YOUR ASSIGNMENT
Determine how many lines in the listing below contain "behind", then give only that number.

● ● ● ● ● ● ●

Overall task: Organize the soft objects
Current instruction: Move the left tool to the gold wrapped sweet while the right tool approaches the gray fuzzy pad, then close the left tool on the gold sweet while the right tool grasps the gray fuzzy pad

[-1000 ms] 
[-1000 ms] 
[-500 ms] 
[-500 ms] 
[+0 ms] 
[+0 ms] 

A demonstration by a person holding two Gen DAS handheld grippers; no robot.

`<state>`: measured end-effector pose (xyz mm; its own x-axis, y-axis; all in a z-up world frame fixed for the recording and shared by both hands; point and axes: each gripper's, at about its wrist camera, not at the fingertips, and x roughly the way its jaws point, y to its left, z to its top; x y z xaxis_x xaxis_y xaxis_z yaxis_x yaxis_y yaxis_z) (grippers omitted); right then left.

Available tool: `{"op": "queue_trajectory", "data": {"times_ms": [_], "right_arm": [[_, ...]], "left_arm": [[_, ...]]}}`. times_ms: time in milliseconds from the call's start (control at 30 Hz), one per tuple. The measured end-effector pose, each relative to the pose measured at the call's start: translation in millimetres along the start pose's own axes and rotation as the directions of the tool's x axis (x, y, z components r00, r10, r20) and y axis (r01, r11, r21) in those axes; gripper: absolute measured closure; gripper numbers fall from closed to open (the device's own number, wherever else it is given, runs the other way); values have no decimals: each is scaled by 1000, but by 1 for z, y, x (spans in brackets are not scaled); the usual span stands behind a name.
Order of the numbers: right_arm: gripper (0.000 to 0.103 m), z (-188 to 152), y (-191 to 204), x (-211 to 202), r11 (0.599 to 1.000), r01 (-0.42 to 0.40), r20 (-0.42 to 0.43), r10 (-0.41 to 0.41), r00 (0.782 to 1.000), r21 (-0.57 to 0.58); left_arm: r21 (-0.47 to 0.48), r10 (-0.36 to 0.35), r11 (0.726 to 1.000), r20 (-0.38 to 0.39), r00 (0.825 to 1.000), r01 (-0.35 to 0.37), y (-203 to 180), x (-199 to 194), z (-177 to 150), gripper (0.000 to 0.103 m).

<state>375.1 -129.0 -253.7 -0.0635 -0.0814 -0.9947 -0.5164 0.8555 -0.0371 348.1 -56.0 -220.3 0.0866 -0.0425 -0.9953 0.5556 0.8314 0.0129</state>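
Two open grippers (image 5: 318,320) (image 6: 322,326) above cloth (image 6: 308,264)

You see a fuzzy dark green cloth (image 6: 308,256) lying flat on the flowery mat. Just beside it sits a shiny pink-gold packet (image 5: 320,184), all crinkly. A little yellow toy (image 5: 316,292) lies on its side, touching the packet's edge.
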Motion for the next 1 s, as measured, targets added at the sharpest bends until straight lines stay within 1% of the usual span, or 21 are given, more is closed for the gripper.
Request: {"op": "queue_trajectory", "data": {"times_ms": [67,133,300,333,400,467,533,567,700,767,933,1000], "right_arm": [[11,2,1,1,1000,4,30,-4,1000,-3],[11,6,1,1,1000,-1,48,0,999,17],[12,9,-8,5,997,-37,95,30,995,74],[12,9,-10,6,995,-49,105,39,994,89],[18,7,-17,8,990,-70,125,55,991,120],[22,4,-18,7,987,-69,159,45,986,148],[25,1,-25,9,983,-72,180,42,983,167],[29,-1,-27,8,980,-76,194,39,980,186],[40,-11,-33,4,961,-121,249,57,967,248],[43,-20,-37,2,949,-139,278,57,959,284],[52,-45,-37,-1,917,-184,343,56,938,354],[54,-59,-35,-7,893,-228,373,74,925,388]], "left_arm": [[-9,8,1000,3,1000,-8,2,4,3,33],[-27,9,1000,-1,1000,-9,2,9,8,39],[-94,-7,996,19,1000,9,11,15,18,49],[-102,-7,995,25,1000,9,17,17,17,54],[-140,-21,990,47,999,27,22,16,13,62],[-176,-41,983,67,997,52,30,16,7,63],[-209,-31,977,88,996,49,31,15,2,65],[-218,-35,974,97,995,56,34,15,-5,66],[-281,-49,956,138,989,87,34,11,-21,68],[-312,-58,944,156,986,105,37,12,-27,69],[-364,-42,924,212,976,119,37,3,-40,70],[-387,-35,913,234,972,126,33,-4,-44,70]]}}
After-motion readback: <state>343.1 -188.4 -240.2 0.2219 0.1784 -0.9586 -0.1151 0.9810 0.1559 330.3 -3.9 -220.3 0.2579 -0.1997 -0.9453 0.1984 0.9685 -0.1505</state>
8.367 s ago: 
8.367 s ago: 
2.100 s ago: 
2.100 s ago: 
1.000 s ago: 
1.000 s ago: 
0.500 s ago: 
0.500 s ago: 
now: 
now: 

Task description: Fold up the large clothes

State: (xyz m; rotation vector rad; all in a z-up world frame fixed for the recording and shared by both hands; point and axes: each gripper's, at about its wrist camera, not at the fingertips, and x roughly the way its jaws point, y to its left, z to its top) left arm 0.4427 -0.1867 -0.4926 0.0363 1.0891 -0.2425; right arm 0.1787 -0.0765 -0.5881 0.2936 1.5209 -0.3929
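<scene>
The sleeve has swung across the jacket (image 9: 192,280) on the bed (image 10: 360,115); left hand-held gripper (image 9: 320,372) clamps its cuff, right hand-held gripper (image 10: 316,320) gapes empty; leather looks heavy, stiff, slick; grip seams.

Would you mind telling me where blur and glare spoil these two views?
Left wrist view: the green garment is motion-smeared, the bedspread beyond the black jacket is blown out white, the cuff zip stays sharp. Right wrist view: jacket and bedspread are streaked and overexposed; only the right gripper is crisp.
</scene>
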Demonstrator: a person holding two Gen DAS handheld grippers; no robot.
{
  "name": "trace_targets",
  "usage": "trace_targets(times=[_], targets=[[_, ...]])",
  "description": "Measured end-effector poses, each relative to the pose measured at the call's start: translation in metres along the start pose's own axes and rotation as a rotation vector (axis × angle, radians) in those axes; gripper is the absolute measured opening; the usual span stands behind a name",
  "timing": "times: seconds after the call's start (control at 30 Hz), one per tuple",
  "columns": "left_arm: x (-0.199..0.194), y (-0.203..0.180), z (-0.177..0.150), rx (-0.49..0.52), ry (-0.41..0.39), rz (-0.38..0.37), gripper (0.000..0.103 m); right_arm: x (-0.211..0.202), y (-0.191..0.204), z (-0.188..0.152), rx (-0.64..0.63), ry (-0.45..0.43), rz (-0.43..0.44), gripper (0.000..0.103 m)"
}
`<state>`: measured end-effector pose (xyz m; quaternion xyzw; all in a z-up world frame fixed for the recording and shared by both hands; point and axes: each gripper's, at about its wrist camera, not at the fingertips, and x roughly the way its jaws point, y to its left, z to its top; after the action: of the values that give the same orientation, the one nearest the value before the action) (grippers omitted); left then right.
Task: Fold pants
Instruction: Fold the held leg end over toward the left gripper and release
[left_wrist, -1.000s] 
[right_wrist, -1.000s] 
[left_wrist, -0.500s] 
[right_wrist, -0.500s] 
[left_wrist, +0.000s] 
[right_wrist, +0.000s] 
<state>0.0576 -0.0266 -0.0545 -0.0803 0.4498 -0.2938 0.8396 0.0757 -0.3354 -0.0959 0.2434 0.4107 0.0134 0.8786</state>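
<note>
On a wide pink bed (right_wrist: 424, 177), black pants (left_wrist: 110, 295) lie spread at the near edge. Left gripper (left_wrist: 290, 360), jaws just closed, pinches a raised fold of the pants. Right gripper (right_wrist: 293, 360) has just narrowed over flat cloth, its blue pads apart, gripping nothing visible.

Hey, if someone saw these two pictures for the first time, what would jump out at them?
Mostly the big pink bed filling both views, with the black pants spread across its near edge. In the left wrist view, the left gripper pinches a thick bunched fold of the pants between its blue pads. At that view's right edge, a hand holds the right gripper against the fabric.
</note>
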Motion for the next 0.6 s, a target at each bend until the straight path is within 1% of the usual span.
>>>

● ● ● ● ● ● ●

RESPONSE AREA
2